#### Exercise instructions:
The whole listing below should be duplicated exactly, with nothing left out.

==*==

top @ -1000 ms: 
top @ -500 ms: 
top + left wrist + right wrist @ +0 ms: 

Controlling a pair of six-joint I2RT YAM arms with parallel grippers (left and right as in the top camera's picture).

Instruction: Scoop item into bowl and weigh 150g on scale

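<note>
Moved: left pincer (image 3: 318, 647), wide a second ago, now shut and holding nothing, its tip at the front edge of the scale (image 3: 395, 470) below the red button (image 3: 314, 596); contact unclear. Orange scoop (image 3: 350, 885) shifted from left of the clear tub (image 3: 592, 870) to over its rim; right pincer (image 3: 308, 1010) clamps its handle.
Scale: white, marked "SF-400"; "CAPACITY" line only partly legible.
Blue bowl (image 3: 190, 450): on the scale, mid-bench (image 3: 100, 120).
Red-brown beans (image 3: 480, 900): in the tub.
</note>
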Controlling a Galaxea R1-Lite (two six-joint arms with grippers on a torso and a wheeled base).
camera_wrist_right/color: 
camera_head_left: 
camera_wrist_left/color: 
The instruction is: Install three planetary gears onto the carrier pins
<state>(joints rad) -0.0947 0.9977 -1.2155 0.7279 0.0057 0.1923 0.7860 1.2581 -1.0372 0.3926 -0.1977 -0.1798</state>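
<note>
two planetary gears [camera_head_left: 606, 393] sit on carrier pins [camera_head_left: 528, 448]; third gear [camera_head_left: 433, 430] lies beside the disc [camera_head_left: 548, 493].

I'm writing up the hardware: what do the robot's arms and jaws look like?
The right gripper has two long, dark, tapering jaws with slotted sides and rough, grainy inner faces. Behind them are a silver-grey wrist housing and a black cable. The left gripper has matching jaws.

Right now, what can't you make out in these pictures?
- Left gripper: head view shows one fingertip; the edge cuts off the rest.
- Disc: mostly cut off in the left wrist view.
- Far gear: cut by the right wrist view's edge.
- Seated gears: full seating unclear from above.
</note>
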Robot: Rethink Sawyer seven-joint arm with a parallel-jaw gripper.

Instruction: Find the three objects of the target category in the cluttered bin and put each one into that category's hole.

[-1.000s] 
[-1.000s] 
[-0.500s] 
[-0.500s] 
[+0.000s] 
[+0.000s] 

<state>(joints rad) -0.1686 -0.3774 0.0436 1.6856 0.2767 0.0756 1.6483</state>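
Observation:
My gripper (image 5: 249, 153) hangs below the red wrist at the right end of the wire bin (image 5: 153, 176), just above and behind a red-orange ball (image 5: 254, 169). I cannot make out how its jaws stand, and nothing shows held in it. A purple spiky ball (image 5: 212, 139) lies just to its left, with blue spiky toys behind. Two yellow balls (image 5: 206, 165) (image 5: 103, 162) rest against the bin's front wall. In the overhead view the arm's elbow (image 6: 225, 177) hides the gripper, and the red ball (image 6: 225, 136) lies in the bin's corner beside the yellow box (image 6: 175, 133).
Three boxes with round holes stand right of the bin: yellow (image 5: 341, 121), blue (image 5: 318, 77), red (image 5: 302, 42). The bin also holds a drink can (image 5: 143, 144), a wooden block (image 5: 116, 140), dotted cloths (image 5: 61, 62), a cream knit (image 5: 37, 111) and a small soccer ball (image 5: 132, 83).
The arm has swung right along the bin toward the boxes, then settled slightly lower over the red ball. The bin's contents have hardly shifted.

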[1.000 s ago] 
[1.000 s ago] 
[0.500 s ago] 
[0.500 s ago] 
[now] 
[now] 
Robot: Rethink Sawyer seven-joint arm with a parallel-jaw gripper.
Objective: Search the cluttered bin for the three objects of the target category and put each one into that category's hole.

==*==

#### Response for this exercise:
top @ -1000 ms: 
top @ -500 ms: 
top + left wrist + right wrist @ +0 ms: 

Controlling a pair of six-joint I2RT YAM arms with parallel grippers (left and right as in the top camera's picture).

Instruction: Scoop item into bowl and weigh 150g on scale

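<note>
Moved: left pincer (image 3: 318, 647), wide a second ago, now shut and holding nothing, its tip at the front edge of the scale (image 3: 395, 470) below the red button (image 3: 314, 596); contact unclear. Orange scoop (image 3: 350, 885) shifted from left of the clear tub (image 3: 592, 870) to over its rim; right pincer (image 3: 308, 1010) clamps its handle.
Scale: white, marked "SF-400"; "CAPACITY" line only partly legible.
Blue bowl (image 3: 190, 450): on the scale, mid-bench (image 3: 100, 120).
Red-brown beans (image 3: 480, 900): in the tub.
</note>
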Controlling a Galaxea R1-Lite (two six-joint arms with grippers on a torso and a wheeled base).
camera_wrist_right/color: 
camera_head_left: 
camera_wrist_left/color: 
The instruction is: Install three planetary gears onto the carrier pins
<state>(joints rad) -0.0947 0.9977 -1.2155 0.7279 0.0057 0.1923 0.7860 1.2581 -1.0372 0.3926 -0.1977 -0.1798</state>
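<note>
two planetary gears [camera_head_left: 606, 393] sit on carrier pins [camera_head_left: 528, 448]; third gear [camera_head_left: 433, 430] lies beside the disc [camera_head_left: 548, 493].

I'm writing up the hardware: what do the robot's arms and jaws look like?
The right gripper has two long, dark, tapering jaws with slotted sides and rough, grainy inner faces. Behind them are a silver-grey wrist housing and a black cable. The left gripper has matching jaws.

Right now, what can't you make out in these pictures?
- Left gripper: head view shows one fingertip; the edge cuts off the rest.
- Disc: mostly cut off in the left wrist view.
- Far gear: cut by the right wrist view's edge.
- Seated gears: full seating unclear from above.
</note>
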Robot: Rethink Sawyer seven-joint arm with a parallel-jaw gripper.

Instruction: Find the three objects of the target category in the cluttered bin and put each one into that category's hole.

[-1.000s] 
[-1.000s] 
[-0.500s] 
[-0.500s] 
[+0.000s] 
[+0.000s] 

<state>(joints rad) -0.1686 -0.3774 0.0436 1.6856 0.2767 0.0756 1.6483</state>
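Observation:
My gripper (image 5: 249, 153) hangs below the red wrist at the right end of the wire bin (image 5: 153, 176), just above and behind a red-orange ball (image 5: 254, 169). I cannot make out how its jaws stand, and nothing shows held in it. A purple spiky ball (image 5: 212, 139) lies just to its left, with blue spiky toys behind. Two yellow balls (image 5: 206, 165) (image 5: 103, 162) rest against the bin's front wall. In the overhead view the arm's elbow (image 6: 225, 177) hides the gripper, and the red ball (image 6: 225, 136) lies in the bin's corner beside the yellow box (image 6: 175, 133).
Three boxes with round holes stand right of the bin: yellow (image 5: 341, 121), blue (image 5: 318, 77), red (image 5: 302, 42). The bin also holds a drink can (image 5: 143, 144), a wooden block (image 5: 116, 140), dotted cloths (image 5: 61, 62), a cream knit (image 5: 37, 111) and a small soccer ball (image 5: 132, 83).
The arm has swung right along the bin toward the boxes, then settled slightly lower over the red ball. The bin's contents have hardly shifted.
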
[1.000 s ago] 
[1.000 s ago] 
[0.500 s ago] 
[0.500 s ago] 
[now] 
[now] 
Robot: Rethink Sawyer seven-joint arm with a parallel-jaw gripper.
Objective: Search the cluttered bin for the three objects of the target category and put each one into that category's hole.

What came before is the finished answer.